The 4D CTA scans were performed, using a 320-detector row CT system (Aquilion ONE Prism Edition Canon Medical Systems, Otawara, Japan). The elastic tube surrounded by the skull was positioned in the centre of the gantry. Volume scans were made with a tube voltage of 100 kV, a tube current of 340 mA and a gantry rotation time of 0.28 s. Continuous sequential acquisitions with a collimation of 320 x 0.5 mm were performed for 3 pulsation cycles, while the ECG signal was recorded. The slice thickness was 0.5 mm, the slice increment 0.25 mm, the matrix size 512 x 512 and the data collection diameter 240 mm. An ECG signal with a frequency equal to the flow pump frequency was simulated and three consecutive pulsation cycles were scanned.
2.3.2. Reconstruction.
Per pulsation cycle, twenty datasets were reconstructed with retrospective ECG gating [11], ensuring that each dataset represented a time phase of 5% of one pulsation cycle. Half and full image reconstruction mode were combined with three image reconstruction algorithms:
- Hybrid Iterative Reconstruction (Hybrid-IR) [12]

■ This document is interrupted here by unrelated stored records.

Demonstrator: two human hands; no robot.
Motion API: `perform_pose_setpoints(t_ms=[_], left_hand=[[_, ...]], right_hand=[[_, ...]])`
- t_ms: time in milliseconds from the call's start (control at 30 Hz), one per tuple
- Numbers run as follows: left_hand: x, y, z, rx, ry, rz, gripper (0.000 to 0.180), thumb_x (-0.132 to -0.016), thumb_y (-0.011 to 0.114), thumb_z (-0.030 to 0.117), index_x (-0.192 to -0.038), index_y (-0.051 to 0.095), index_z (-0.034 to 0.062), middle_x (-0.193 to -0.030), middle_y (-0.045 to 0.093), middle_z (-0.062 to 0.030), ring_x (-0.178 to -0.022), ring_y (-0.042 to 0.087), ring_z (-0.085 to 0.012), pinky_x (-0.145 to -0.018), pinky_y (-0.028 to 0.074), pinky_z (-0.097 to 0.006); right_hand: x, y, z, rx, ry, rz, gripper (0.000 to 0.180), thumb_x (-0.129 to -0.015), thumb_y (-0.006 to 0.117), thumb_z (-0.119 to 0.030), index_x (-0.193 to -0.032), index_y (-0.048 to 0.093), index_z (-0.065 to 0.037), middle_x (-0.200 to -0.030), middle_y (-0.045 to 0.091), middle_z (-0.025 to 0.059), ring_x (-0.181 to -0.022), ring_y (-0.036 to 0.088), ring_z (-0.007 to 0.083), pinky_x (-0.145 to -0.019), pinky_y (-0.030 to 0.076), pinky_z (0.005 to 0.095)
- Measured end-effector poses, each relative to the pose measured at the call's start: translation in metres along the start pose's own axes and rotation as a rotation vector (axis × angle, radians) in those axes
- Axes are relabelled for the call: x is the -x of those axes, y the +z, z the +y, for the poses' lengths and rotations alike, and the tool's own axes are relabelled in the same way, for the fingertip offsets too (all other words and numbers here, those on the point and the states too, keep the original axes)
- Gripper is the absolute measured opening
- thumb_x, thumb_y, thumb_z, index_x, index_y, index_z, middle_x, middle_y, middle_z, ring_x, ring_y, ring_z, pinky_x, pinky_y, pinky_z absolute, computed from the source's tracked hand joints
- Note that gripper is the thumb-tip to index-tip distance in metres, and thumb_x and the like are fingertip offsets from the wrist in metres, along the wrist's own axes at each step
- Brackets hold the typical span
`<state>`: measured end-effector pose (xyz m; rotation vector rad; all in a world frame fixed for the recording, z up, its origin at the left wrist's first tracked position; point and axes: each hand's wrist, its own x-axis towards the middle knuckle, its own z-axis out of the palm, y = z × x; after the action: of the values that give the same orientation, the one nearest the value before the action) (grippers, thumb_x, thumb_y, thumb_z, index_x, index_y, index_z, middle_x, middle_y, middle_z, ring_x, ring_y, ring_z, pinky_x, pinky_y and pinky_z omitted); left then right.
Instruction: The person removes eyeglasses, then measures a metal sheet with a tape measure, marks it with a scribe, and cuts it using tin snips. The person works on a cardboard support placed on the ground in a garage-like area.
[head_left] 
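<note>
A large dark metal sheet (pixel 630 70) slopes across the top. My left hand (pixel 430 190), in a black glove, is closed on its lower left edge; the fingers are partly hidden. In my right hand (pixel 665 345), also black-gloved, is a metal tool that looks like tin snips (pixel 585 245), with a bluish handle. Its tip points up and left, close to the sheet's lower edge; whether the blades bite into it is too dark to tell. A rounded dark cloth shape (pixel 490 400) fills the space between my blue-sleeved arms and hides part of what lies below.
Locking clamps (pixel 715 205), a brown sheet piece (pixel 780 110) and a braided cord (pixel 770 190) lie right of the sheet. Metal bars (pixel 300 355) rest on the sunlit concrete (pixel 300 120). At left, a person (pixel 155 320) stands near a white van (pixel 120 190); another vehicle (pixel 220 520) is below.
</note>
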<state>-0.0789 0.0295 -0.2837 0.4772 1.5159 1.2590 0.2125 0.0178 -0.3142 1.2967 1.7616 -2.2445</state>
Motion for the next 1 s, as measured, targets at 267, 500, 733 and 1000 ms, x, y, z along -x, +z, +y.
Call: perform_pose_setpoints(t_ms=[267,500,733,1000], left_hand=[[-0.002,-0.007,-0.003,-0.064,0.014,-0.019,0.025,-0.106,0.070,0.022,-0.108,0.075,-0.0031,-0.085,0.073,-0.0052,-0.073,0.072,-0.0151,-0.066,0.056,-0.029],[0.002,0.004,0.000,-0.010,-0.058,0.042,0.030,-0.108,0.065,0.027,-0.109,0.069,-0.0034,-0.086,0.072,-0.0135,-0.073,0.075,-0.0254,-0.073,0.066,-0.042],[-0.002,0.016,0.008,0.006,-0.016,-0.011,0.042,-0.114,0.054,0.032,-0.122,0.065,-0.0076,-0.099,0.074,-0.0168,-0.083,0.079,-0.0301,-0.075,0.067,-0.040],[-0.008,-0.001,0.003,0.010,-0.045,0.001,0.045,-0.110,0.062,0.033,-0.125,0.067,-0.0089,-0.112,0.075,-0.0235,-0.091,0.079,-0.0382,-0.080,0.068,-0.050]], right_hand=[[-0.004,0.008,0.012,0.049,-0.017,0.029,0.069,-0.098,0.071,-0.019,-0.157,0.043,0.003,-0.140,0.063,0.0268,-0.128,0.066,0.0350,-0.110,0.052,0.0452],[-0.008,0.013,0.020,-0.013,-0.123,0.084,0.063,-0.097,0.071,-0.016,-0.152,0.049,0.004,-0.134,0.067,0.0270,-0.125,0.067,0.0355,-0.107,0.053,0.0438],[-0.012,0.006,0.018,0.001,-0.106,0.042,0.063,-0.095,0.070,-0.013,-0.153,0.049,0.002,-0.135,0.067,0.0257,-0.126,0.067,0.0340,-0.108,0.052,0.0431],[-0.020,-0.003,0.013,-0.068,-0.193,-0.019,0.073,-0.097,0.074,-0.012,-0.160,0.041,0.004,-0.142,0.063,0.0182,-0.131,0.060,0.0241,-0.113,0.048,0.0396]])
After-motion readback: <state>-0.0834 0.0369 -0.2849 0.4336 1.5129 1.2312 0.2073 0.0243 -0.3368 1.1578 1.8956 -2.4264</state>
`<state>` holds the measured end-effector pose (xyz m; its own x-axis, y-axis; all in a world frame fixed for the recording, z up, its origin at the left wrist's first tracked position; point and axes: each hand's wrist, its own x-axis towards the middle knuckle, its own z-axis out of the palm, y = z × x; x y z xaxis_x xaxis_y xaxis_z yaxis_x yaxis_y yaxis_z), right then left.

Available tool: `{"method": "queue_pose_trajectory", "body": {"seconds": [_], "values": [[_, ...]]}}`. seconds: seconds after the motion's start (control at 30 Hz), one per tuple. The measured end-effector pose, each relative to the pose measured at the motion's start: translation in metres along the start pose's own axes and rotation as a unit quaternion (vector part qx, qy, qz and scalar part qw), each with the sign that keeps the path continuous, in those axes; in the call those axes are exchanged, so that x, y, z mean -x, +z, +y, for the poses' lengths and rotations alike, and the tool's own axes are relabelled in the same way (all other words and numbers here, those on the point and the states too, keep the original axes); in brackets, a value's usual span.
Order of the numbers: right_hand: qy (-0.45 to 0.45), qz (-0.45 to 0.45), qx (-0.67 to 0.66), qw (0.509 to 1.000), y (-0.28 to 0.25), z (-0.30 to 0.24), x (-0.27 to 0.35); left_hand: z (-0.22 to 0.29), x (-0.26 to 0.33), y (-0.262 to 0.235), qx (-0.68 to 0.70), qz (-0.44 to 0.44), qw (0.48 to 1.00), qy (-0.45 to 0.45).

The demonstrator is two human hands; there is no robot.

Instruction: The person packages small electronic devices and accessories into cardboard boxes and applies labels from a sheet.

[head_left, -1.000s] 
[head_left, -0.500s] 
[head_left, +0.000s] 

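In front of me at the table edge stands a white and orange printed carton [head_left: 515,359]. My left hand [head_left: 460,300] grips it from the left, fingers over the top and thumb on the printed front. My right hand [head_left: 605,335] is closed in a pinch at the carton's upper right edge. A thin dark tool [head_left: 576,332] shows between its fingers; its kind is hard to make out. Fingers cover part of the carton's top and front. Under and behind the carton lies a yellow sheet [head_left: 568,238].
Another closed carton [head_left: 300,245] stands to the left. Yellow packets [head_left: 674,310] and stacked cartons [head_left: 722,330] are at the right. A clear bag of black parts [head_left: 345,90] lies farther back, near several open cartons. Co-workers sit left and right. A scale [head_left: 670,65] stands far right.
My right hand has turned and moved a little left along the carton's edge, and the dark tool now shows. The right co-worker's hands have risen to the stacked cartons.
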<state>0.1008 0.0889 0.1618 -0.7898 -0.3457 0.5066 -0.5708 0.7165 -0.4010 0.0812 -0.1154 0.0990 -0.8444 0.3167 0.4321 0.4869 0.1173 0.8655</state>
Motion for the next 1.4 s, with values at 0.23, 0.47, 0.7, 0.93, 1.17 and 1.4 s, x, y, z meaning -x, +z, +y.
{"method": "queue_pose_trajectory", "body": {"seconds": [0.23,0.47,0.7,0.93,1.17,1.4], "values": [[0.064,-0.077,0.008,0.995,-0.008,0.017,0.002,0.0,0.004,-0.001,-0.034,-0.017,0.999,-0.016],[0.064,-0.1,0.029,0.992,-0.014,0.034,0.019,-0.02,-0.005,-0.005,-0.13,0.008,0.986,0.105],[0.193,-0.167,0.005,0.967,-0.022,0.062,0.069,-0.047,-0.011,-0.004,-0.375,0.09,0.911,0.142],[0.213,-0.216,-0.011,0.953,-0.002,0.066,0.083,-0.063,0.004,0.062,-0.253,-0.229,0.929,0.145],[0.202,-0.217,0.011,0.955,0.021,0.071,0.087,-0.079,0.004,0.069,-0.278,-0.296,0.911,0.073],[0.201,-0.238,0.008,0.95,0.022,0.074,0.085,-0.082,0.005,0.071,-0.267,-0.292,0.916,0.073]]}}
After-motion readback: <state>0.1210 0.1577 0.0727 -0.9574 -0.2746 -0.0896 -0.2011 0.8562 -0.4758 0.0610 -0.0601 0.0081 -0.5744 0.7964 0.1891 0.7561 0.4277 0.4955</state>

- Model-based Iterative Reconstruction (MBIR) [13]
- Deep-learning based reconstruction (DLR) [14]
The corresponding reconstruction Field-Of-View (FOV) for each algorithm were selected as small as possible. Resulting in a FOV of 25 mm for Hybrid-IR, 51 mm for MBIR and 100 mm for DLR.
2.3.3 Postprocessing.
The computation of the diameter change for the CT acquired data was based on image registration, which is a method for aligning multiple images or volumes. Deformable registration, which is a type of image registration, deformed the voxels in order to align the volumes reconstructed at various time phases. Quantifying variations in voxel size across the time phases can offer valuable insights into alterations in vascular lumen size. The diameter change pattern was computed with the steps below:
- The reconstructed CT datasets were imported in Matlab (Version R2018a, The Mathworks, Inc, Natick, Massachusetts, USA). In each dataset, a subvolume of the elastic tube with the length of 1 cm in longitudinal tube direction was manually selected, based on pixel size.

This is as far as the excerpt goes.